Re: [Fwd: Reversing HTTP Range 14 and SemWeb Cool URIs decision] from Harry Halpin on 2011-01-20 (public-awwsw@w3.org from January 2011)

From: Harry Halpin <hhalpin@w3.org>
Date: Thu, 20 Jan 2011 22:54:23 -0000 (GMT)
To: "Jonathan Rees" <jar@creativecommons.org>
Cc: nathan@webr3.org, "AWWSW TF" <public-awwsw@w3.org>
Message-ID: <a409ad8fb4a66a04bece871db91da793.squirrel@webmail-mit.w3.org>
> This is at least the third time the suggestion to change the
> convention has come up in recent months. There's clearly a disconnect
> of some kind.
>
> The issue is interoperability. If different agents interpret a URI in
> incompatible ways, confusion will result. The httpRange-14 rule nudges
> the community to interpret certain URIs in a particular way, removing
> choice in the interest of consistency.

Actually, I'm on the side of against 303s. It's a smart hack, but
nonetheless a hack, and IMHO likely hurting adoption of Linked Data.
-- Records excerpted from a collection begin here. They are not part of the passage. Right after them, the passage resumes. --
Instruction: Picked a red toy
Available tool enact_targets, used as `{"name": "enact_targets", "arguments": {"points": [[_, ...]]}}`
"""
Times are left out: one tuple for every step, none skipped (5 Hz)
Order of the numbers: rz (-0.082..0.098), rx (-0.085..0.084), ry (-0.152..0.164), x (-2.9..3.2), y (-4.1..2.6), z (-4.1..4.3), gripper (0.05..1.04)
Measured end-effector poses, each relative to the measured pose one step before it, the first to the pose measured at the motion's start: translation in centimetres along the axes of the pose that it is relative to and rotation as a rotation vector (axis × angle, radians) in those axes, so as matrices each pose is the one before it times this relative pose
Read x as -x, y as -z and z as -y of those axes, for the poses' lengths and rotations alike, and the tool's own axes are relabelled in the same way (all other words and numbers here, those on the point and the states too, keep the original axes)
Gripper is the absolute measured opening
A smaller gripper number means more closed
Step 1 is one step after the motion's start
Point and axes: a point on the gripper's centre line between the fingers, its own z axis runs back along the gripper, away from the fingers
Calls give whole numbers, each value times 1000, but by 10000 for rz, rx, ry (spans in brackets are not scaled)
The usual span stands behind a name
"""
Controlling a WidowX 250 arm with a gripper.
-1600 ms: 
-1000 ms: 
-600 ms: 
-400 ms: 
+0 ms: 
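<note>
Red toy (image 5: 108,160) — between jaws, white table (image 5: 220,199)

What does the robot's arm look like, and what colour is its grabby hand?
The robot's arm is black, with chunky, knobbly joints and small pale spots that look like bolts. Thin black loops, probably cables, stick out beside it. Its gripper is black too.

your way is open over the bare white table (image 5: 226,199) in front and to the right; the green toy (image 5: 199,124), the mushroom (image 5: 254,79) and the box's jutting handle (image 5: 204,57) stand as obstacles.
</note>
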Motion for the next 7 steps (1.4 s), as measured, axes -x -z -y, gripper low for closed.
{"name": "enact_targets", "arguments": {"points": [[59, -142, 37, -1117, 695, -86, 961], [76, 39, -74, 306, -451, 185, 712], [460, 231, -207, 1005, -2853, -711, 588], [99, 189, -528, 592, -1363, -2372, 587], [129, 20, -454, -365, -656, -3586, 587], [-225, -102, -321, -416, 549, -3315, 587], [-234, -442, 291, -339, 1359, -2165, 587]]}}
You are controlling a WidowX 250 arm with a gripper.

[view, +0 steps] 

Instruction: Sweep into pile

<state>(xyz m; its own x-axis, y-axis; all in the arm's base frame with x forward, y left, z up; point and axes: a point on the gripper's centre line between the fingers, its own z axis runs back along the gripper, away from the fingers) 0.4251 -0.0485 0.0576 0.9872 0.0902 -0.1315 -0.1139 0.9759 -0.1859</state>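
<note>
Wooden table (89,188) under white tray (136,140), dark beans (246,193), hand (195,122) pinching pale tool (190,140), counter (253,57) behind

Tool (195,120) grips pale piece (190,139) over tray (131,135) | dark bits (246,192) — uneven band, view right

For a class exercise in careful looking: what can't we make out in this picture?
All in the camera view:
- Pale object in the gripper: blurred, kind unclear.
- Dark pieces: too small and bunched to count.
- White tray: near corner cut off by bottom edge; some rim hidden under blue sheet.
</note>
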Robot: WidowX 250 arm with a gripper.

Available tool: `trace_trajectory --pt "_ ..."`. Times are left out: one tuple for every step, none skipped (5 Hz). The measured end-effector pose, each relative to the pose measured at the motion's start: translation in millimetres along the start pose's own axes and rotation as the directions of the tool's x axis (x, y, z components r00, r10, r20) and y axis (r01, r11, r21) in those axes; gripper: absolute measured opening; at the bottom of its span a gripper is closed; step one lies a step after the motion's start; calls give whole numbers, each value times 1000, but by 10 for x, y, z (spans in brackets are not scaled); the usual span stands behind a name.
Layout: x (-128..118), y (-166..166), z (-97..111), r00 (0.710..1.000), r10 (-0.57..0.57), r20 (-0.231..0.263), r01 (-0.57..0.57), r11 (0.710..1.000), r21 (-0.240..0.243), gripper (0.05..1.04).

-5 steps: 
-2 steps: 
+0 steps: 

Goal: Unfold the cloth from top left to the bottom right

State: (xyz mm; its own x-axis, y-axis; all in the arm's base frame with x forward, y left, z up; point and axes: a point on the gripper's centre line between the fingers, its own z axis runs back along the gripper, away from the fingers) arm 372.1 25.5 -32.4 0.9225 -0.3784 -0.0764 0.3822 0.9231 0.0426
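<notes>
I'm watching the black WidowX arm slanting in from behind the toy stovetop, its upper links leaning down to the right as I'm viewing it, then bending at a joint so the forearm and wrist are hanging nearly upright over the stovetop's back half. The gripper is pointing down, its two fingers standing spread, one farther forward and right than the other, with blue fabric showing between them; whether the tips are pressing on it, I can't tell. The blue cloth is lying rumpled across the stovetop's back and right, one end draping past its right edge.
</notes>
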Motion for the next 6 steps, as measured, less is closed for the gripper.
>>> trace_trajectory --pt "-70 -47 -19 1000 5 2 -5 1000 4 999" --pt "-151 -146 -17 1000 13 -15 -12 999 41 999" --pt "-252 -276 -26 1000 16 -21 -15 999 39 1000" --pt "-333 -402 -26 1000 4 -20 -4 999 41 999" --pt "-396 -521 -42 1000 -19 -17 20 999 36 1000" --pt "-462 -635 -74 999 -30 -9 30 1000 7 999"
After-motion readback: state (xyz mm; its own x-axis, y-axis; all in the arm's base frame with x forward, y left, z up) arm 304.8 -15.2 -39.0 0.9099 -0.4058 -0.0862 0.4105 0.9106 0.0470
I'm
happy for people not to discuss this here, but I do think we should be
worried about having an over-engineered and metaphysically murky solution
when Microsoft is now out with a direct RDF competitor in the form of
oData that requires no 303s or metaphysics.

Why 303:?

1) It clearly separates URIs for "things" on the semantic web from their
descriptions.
2) It's a common convention

But...

1) It's doing in a status code that which could easily be done in some
triples themselves accessed from the URI.
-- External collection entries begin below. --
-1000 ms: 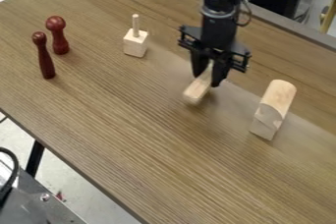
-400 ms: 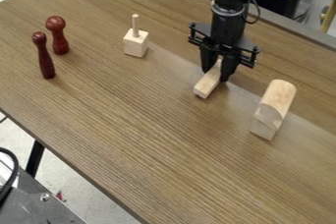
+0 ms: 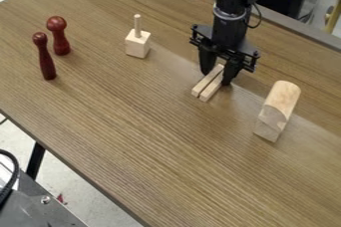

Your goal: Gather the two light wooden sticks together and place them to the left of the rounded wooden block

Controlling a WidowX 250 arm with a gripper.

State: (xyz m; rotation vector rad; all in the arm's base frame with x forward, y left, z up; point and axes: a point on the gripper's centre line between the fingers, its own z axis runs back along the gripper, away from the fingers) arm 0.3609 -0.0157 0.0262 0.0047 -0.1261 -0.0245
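Two sticks (image 3: 207,80) lie close together on the desk (image 3: 133,116) between the spread end effector's (image 3: 216,77) fingers, left of the rounded block (image 3: 278,105); probably light, stiff, best pinched mid-length.

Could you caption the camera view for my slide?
Open black end effector around two pale wooden sticks on a wood-grain table.

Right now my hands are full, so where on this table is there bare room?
The widest bare patch of table lies nearest the camera, bordered by the dark red pins, pale strips and round-topped block. A smaller one separates the pins from the pegged block. It is crowded at the gripper, around the strips.
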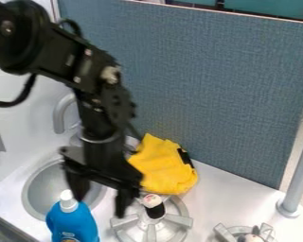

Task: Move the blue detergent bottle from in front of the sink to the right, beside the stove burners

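Detergent bottle [73,223], blue, is seen beside the released, empty tool [100,202]; judged stiff, slippery, heavy if full, best grasped by its white cap [68,202].

On the counter [220,191], the sink [26,196] lay left, the faucet [59,114] behind it, the bottle [73,222] before it. Right of these, a container [155,210] stood on one burner [180,220], before the cloth [164,168]. Another burner [222,232] lay farther right, the partition [211,85] behind.
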Controlling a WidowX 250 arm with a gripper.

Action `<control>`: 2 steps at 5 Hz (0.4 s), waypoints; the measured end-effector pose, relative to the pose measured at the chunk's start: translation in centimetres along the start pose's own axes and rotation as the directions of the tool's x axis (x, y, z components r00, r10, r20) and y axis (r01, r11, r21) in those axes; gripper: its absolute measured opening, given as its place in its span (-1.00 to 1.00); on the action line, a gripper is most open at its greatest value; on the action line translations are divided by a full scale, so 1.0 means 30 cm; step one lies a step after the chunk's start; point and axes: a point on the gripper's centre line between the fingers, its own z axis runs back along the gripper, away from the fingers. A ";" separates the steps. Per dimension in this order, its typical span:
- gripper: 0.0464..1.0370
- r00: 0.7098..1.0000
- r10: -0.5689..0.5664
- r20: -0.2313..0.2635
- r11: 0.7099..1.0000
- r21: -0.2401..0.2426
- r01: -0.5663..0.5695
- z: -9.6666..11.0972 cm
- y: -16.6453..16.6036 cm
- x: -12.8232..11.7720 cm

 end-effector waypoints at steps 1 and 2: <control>0.93 0.995 0.035 -0.093 0.998 0.053 -0.030 -0.015 0.092 -0.013; 0.93 0.989 0.038 -0.143 0.998 0.064 -0.029 -0.067 0.144 0.002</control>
2) It causes excessive round-trips/redirects for no good reasons, which
irritates webmasters and bots.

3) It is non-trivial to set up via Apache

4) And most webmasters can't even do that, so it makes just putting a RDF
file on the Web a "bad thing" without access. Great for adoption :)

5) It's not a standard. It's on no W3C Recs. It's a W3C TAG finding, and
primarily something Tim wrote in a design note that got put forth by SWEO
as Note. So there's no process to go through to change it to begin with.
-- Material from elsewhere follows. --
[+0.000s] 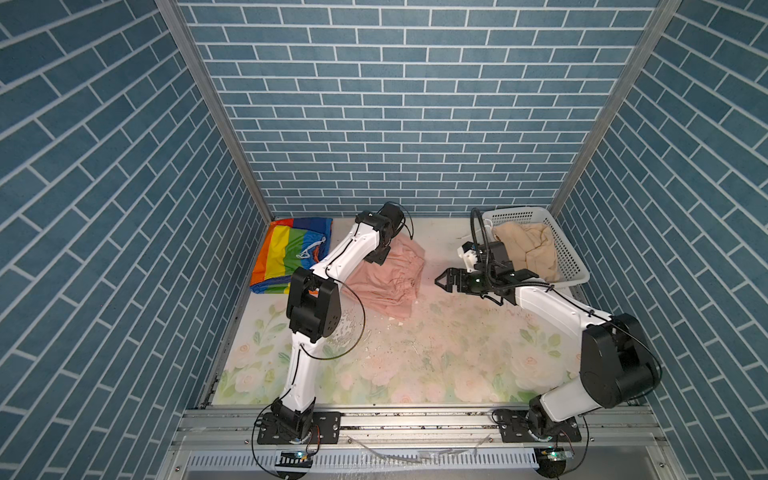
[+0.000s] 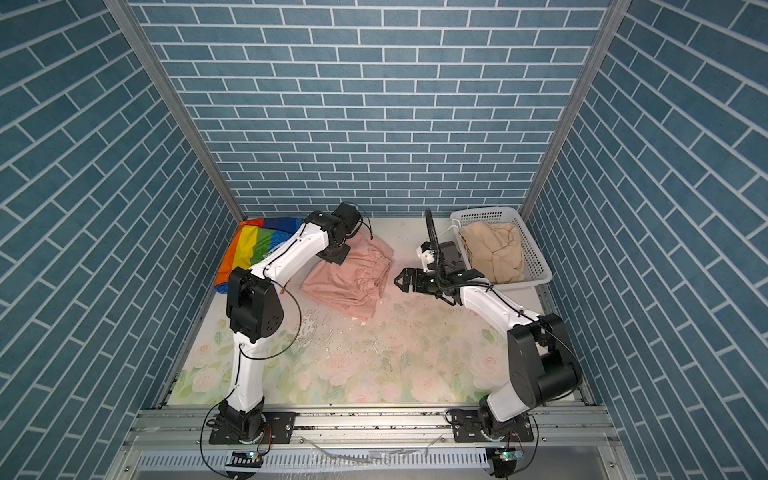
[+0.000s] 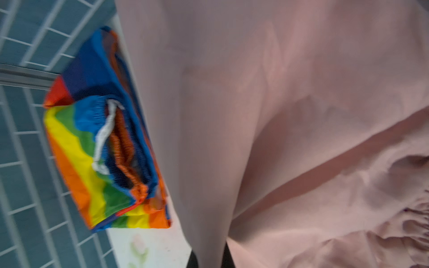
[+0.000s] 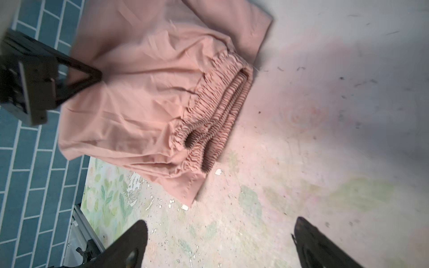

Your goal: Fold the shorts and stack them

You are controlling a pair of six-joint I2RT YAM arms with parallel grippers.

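While the left end effector (image 1: 376, 260) clamps pink shorts (image 1: 390, 282), the right end effector (image 1: 441, 281) gapes wide

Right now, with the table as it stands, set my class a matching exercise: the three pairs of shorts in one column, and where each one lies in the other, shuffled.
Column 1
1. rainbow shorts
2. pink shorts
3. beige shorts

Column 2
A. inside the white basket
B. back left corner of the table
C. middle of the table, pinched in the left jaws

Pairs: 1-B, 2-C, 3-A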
6) The only practical example of code failing by lack of using it involves
"owl:sameAs" and OWL reasoning, and owl:sameAs is demonstrably mis-used
anyways (see paper in ISWC 2010) and OWL reasoning of any kind is not used
often with Linked Data to begin with.

I think 1) would win the game by itself. Thats why we made the IRW
ontology, to show that it could be done outside status codes, and
therefore one does not have to put metaphysics in HTTP status codes where
it doesn't belong. But 1) combined with practical reasons like (2->4) and
the fact that it's not a standard (5), makes me think that just like
namespaces eventually got dropped due to lack of support by all but the
few in the HTML5 DOM, 303s will eventually be dropped if open linked data
wants to actually get used. It's unfortunate but likely. But I'd rather
have that happen that the world not use RDF.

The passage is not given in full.